Hengeveld’e göre atık, yemenin doğal suretidir. Atık çıkarma, yaşamın doğasını oluşturur. “Bütün organizmalar, ölmeden ve bayrağı ardıllarına teslim etmeden önce beslenir ve besinleri atığa dönüştürerek dışarı atarlar. Bu süreç, organizmanın sonraki kuşakları tarafından sürekli tekrarlanır. Onların atıkları, hatta ölmüş bedenleri, başka organizmaların besini olur.” Ölümle birlikte, organizma, kendisini ayrıştıran bakteri ve mantar gibi organizmalara besin olabilecek biçimde besin haline gelir. Her organizma bir diğeriyle beslenir. Hengeveld, “organizma” diyor, “sonunda atığa dönüşen, örgütlenmiş bir enerji ve madde akışıdır”. Yaşam bir döngüselliktir. Yaşam, kaynakları atığa dönüştüren bir mekanizmadır. Atık bırakmak yaşamın doğasıdır. Ancak Hengeveld’a göre, 19’uncu yüzyılın başlangıcından itibaren, bu döngüsel hat, yanında bir de doğrusal hat oluşturmaya başlamıştır. Doğrusal hat, kaynağın tüketilmesini ve aynı zamanda çevreyi giderek kirleten atıkların birikmesi sürecini temsil eder. Oysa yaşamın devamlılığı için kaynak kullanımı ile atık oluşumu döngüsel olmak zorundadır. Kaynaklar, işleme döngüsüne girer ve bu döngüyü atık olarak terk eder ve bu atıklar da besine dönüşür. “Eğer geri dönüşüm olmaz ise kaynaklar tükenir, atıklar da birikir.” Ve bugün kaynakların tükendiği bir dünyanın eşiğine gelmiş bulunuyoruz.

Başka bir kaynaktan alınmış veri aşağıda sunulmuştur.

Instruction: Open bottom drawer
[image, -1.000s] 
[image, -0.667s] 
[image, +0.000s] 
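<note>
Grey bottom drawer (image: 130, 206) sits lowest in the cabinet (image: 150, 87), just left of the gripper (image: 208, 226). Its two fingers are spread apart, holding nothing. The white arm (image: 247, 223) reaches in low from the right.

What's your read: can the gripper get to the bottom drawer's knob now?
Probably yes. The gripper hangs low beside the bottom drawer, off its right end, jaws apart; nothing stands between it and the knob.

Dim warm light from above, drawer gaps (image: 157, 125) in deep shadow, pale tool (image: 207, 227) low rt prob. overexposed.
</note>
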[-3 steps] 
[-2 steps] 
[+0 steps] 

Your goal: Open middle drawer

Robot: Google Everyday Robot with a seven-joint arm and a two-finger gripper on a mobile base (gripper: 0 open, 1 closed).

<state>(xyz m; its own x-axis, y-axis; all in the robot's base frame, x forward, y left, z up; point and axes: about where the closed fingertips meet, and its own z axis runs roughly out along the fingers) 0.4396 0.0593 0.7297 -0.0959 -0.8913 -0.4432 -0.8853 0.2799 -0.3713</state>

Yaşam kavramının burada hümanist bağlamı aşan, bio-ontolojik bir içeriği var. Bitki, hayvan ve insan türü arasındaki bu ortak döngüselliğe bio-genetik diyor.
Hengeveld’a göre sorun, insan nüfusunun artmış olması: “Sayımızı ciddi ölçüde azaltmamız gerekiyor, hem de derhal” diyor Hengeveld. Ama ona göre, temel sorun, aşırı insan nüfusu değil, aşırı israf. Sorunlar, dünya nüfusunun varlıklı kesiminin yüksek yaşam standartlarından kaynaklanmaktadır: “Zengin ülkelerde yaşayanlar evlerinde daha fazla gereç ve cihaz kullanıyor, aile başına bir veya daha fazla otomobile sahipler ve bunlar da büyük otomobiller.” İnsanlar, dünyanın başka yerlerinden gelen yiyecekleri tüketiyorlar. Hengeveld’a göre atıktaki döngüsel hat, bugün ‘doğrusal hat’a dönüşmüş durumda.
Cogito dergisi son sayısına dikkat çekerim: ‘Yerküre Krizi, Dönüşen İnsan’, bu sayının adı. Daha önce yayımlanan iki sayısı daha var bu bağlamda yer alan: ‘Yaralanabilirlik ve Felsefede Hayvan Sorusu’.